Any historian looking for a snapshot - albeit a very detailed one - of the social and economic fabric of the Cape over the reign of the Dutch East India Company (the Verenigde Oostindische Compagnie, or VOC), could do a lot worse than start off with the tomes of the Orphan Chamber.

The chamber, a sort of a registry office for wills and estates in the colony, was said to have been set up to protect orphaned children and their inheritances against grasping relatives and friends. Over its existence, from the 1700s to about 1850, the chamber accumulated a goldmine of records. These included inventories of assets in which everything from crockery and belt buckles to livestock and slaves was painstakingly listed. In turn, auction rolls, also part of the collection, hold thorough records of goods, sellers, buyers and the prices that items and slaves fetched.

These days, the bulk of these documents is housed at the Cape Town Archives Repository in Roeland Street, Cape Town. Here, scholars and researchers comb through them daily for clues to the colony's cultural, economic and architectural pulse.

For genealogy-seekers, who regularly turn up at the repository, the books are invaluable. They are considered to be about the richest record of privately-owned slaves of the era, and just the ticket for tracing a family tree.

But scouring for specifics through row after row of bulky tomes is a no-no in these days of fingertip-ready electronic information. Which is why a R2-million transcription project between UCT and the University of the Western Cape (UWC) to make these records available on CD-Rom and the Internet is a godsend.

The 15-month project, overseen by Dr Antonia Malan of UCT's Department of Archaeology, was prompted by a widespread interest in the slave history of the Cape among researchers here and in the Netherlands, says Ellen Berends, the Dutch consul-general in Cape Town. It was Berends, a historian in her own right, who convinced her government to bankroll the initiative as part of an international drive by the Dutch to foster research in countries with which the Netherlands shares a common heritage.

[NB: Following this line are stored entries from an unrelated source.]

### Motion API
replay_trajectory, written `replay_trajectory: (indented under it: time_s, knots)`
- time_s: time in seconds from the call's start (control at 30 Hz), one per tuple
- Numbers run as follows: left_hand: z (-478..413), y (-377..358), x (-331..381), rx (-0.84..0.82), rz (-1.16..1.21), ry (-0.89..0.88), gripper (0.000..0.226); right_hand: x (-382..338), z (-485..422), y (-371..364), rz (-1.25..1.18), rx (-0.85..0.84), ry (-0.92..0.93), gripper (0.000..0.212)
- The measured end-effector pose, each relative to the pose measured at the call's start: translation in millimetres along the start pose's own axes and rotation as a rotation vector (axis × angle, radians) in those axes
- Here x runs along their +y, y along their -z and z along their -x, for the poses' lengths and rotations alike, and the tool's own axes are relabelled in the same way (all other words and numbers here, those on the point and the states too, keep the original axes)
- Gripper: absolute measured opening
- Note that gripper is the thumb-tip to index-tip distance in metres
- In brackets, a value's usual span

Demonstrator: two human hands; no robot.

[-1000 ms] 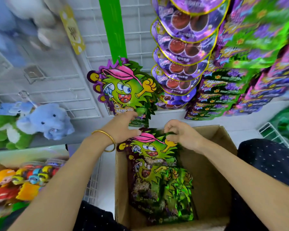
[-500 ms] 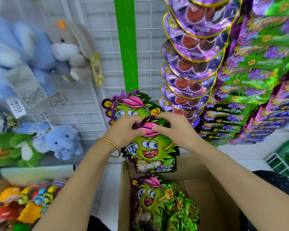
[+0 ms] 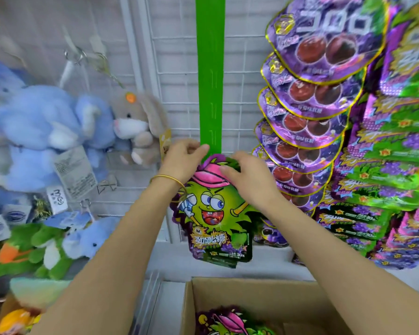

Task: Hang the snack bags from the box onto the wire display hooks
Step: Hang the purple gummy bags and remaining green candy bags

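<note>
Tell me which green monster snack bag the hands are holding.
The upright bag at the foot of the green strip, left hand and right hand at its top; the other monster bags lie in the cardboard box below.

One green strip [image 3: 209,68] hangs on the grid. At its lower end are two hands, the left hand [image 3: 182,160] and the right hand [image 3: 247,175], and two green monster bags [image 3: 213,213], one behind the other. Right of the strip: at least six purple gummy bags [image 3: 312,93] in one column. Left: one grey rabbit plush [image 3: 136,126]. Below: one cardboard box [image 3: 252,293].
</note>
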State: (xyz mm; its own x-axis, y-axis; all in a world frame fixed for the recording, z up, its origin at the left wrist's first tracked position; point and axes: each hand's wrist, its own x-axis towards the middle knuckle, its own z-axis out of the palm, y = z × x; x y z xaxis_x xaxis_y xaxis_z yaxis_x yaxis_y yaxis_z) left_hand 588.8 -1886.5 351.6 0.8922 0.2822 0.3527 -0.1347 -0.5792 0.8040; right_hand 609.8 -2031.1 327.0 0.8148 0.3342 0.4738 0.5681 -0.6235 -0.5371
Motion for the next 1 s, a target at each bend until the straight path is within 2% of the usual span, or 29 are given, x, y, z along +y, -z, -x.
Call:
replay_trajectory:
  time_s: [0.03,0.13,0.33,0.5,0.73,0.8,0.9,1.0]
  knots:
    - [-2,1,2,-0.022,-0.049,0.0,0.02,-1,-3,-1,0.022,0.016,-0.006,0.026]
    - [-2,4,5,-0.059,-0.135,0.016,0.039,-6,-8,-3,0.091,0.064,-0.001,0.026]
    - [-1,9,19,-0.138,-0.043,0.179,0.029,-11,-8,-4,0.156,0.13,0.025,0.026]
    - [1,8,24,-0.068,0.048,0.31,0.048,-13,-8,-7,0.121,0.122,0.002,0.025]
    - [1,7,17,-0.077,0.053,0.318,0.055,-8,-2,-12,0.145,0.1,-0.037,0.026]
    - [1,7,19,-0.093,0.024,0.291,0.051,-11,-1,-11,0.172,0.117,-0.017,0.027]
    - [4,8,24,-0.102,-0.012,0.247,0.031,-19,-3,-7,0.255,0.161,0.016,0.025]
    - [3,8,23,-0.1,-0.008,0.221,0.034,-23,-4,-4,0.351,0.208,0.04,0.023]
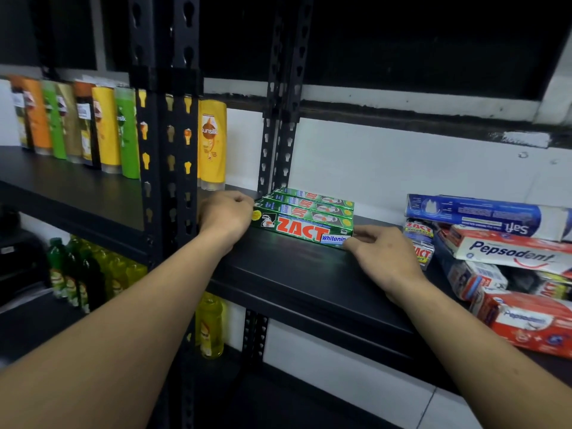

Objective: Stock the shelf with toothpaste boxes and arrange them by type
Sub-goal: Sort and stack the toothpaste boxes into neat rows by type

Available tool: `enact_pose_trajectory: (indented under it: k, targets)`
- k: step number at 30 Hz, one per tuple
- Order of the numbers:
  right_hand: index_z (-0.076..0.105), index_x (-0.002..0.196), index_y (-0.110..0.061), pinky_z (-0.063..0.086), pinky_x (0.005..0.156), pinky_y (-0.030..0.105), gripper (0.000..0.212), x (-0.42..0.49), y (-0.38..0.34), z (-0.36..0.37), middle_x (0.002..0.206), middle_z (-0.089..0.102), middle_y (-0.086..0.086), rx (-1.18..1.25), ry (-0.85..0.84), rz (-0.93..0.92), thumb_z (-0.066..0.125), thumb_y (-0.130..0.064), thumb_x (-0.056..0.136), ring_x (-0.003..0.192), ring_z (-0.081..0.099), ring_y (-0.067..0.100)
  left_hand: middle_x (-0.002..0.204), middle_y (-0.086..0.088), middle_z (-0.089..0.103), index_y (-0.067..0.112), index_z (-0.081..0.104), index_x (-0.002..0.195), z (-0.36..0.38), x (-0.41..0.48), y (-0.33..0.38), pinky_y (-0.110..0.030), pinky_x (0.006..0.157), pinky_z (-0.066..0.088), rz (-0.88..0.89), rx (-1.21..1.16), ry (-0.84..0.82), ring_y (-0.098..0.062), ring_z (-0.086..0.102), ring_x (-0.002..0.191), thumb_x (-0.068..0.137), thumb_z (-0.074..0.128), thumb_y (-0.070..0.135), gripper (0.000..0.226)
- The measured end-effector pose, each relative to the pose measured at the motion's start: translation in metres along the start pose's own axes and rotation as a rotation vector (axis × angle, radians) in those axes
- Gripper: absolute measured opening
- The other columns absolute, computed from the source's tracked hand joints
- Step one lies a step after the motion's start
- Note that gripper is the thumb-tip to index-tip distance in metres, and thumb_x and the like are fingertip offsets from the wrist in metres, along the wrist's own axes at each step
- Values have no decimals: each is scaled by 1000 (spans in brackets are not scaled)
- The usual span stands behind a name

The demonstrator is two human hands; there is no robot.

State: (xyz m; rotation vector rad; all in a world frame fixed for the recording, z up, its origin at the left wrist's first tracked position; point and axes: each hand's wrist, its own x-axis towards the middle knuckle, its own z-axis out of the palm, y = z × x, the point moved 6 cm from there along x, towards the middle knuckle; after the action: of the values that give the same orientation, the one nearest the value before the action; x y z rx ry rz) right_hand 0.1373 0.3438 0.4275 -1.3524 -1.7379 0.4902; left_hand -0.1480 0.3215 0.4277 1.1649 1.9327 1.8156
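Three green Zact Whitening toothpaste boxes (305,216) stand on edge in a row on the black shelf (309,283), one behind another. My left hand (227,213) presses, fingers curled, against the left ends of the boxes. My right hand (376,252) rests on the shelf with its fingertips on the right end of the front box. To the right lies a loose pile: a blue Safi box (483,216), white and red Pepsodent boxes (513,253), and small Zact Smokers boxes (419,239).
Black slotted uprights (168,168) stand left of my hand, another pair (278,144) behind the green boxes. Sunsilk bottles (212,144) line the left shelf bay. Green and yellow bottles (80,274) fill the shelf below. A white wall backs the shelving.
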Motion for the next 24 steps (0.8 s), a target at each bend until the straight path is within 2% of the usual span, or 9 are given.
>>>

Over the next year, a team of two editors and four transcribers from UCT and UWC will faithfully copy the hand-written Dutch entries of the Orphan Chamber documents into Corel XMetal, a software programme customised to the needs of the project. The National Archives of the Netherlands in The Hague will host the transcriptions on its website at, until such time as the National Archives of South Africa has the capacity to do so.

To spread the word about the digitised texts early, project members will host a number of workshops in local communities during 2005, with the first run on April 9. Already Iziko Museums of Cape Town and researchers at the University of Stellenbosch, among many others, have pricked up their ears.

"We chose the inventories because of the unique opportunity they gave to trace the passage of slaves from one family to another," says Dr Susan Newton-King of the UWC Department of History, one of the collaborators. "It's possible to do some quite detailed reconstruction of this passage through the material."

According to UCT's Professor Nigel Worden, who heads the project, the documents are testimony to the meticulous Dutch bureaucracy of the time, and researchers are grateful. The South African collection, by virtue of both its volume and condition, are unequalled and the envy of many a scholar.

"As far as I know," these records are absolutely unique in the kind of archives of colonial society during this period," he says. "North American researchers especially have been astonished by how good these records are.

"They would give their hind teeth for this kind of material."